- Guide Association of Chad
- Country: Chad
- Founded: 1956
- Membership: 4,510
- Affiliation: World Association of Girl Guides and Girl Scouts

= Association des Guides du Tchad =

National Guiding organization of Chad

The Association des Guides du Tchad (AGT, Guide Association of Chad) is the national Guiding organization of Chad. The girls-only organization is a full member of the World Association of Girl Guides and Girl Scouts. Girl Guiding in Chad is active in both urban and rural areas. The association has a strong and growing membership, which stood at 15,765 as of 2018.

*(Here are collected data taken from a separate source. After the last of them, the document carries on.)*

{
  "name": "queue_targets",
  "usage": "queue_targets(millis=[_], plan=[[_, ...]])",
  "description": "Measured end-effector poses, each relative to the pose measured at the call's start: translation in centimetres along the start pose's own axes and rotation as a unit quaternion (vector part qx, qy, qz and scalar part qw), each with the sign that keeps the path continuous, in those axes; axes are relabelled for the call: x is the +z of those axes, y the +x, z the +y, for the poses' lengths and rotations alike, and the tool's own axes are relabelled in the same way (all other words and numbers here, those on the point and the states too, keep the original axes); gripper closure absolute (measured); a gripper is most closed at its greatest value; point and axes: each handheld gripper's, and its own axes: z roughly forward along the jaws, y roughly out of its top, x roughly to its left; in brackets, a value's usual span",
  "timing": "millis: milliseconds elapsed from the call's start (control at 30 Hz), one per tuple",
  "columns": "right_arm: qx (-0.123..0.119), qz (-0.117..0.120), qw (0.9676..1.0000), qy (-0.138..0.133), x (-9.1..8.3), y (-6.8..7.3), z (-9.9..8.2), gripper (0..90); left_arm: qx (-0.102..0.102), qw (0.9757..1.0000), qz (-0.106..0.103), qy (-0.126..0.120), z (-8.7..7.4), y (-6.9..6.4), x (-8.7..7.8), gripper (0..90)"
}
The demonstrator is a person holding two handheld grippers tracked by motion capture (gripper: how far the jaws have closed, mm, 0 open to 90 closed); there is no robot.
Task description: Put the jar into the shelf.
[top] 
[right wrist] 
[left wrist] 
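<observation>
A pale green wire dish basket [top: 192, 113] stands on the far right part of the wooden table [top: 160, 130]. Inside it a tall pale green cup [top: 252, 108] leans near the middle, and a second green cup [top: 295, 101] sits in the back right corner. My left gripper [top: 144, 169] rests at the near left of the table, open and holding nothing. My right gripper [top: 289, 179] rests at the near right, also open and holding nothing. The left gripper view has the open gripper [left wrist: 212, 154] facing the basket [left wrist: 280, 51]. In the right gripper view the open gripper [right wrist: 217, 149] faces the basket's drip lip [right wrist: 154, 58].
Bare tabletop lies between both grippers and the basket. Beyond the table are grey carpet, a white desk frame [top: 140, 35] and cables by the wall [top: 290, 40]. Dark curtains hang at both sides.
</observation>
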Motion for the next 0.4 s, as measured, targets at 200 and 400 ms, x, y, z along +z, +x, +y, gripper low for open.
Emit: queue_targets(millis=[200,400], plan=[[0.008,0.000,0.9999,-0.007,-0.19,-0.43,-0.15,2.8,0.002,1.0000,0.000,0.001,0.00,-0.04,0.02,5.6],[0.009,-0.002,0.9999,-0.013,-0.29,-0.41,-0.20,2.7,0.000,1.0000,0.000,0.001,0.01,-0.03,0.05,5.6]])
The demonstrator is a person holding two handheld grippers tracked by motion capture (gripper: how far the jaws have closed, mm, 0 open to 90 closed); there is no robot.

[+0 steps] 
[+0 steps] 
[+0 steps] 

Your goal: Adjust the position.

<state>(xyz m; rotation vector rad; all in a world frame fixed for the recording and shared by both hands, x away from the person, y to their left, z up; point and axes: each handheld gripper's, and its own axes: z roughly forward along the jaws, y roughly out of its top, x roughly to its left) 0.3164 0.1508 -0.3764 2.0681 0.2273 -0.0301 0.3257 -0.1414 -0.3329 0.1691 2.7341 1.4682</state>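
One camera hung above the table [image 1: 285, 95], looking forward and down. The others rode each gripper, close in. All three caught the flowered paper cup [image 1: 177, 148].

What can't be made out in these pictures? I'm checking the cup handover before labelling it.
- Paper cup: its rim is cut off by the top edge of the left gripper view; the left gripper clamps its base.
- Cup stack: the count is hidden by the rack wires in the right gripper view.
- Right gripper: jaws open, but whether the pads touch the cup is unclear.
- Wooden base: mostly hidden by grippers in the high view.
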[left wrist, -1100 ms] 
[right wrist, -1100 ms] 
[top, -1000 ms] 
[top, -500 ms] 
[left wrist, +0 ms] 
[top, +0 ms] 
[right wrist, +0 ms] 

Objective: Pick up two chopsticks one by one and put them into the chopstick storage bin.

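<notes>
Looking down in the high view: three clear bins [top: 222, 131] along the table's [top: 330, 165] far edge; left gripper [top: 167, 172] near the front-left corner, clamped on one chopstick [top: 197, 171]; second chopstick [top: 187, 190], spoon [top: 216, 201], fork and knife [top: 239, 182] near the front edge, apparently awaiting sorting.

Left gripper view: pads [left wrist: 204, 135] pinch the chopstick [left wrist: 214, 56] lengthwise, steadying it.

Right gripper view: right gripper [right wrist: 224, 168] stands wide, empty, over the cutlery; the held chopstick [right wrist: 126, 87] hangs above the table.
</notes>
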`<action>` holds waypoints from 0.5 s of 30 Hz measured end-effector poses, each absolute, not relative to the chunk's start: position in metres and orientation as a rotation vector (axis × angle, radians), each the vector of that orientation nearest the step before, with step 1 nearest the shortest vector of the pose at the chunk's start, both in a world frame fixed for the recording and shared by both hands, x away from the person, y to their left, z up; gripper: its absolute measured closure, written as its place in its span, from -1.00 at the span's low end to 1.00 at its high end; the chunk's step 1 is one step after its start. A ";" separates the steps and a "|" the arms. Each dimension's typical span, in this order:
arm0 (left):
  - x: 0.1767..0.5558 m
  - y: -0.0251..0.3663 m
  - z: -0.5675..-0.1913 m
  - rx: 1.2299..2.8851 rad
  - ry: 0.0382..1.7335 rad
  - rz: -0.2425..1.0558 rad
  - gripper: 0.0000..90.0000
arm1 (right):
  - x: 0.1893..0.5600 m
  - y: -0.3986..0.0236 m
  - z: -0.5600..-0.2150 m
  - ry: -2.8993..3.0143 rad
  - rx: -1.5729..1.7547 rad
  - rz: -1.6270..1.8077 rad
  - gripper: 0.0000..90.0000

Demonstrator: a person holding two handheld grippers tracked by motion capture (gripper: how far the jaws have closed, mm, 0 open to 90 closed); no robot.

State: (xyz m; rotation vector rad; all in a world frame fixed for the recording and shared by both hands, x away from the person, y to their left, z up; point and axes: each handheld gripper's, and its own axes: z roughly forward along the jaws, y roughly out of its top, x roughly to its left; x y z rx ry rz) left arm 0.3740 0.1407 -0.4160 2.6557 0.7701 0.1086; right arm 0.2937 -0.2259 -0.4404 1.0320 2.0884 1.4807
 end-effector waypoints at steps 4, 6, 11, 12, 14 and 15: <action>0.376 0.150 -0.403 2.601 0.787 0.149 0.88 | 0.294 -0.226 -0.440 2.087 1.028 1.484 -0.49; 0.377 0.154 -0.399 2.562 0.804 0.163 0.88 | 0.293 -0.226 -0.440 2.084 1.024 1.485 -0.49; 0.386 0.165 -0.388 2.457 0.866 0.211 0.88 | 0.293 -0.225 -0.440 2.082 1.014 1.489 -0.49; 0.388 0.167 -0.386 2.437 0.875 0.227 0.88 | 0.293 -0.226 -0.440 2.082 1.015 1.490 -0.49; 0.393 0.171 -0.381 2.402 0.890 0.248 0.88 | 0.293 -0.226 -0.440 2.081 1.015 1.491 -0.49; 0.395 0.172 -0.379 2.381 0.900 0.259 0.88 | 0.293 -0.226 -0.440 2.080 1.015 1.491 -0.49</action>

Girl Guiding in Chad started as a result of colonization under French Equatorial Africa. Between 1956 and 1957, nuns from the French order Sœurs de la Sainte Croix de Jérusalem, who had settled in the north of the country, began to lead a group of Guides in Guera, and gradually, as evangelization spread to the central and southern parts of the country, the Girl Guide movement developed. Today Girl Guiding can be found in the regions where there are religious communities, such as Doba, Moundou and N'Djamena, and recently in Sarh, Goré and Laï.

The Association des Guides du Tchad serves girls aged from six to 17 years. Although Girl Guiding is open to all sections of the community, regardless of belief and ethnic group, the girls who join are mainly Catholic. There are very few Protestants or Muslims.

All leaders and national staff are volunteers. The association has a headquarters building on land given by the Girl Scouts of Japan. The Scouts et Guides de France works with the Guides du Tchad.